■ YOUR GOAL:
One figure is the whole answer: the number of lines below that contain the word "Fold".

■ SUPPLIED MATERIAL:
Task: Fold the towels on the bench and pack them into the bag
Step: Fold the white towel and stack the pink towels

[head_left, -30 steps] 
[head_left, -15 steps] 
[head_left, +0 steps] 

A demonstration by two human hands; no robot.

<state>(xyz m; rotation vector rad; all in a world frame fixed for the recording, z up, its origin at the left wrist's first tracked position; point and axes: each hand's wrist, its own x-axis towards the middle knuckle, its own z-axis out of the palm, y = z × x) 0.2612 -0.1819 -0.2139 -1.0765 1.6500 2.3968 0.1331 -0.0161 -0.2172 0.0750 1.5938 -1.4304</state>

■ TASK RESULT:
2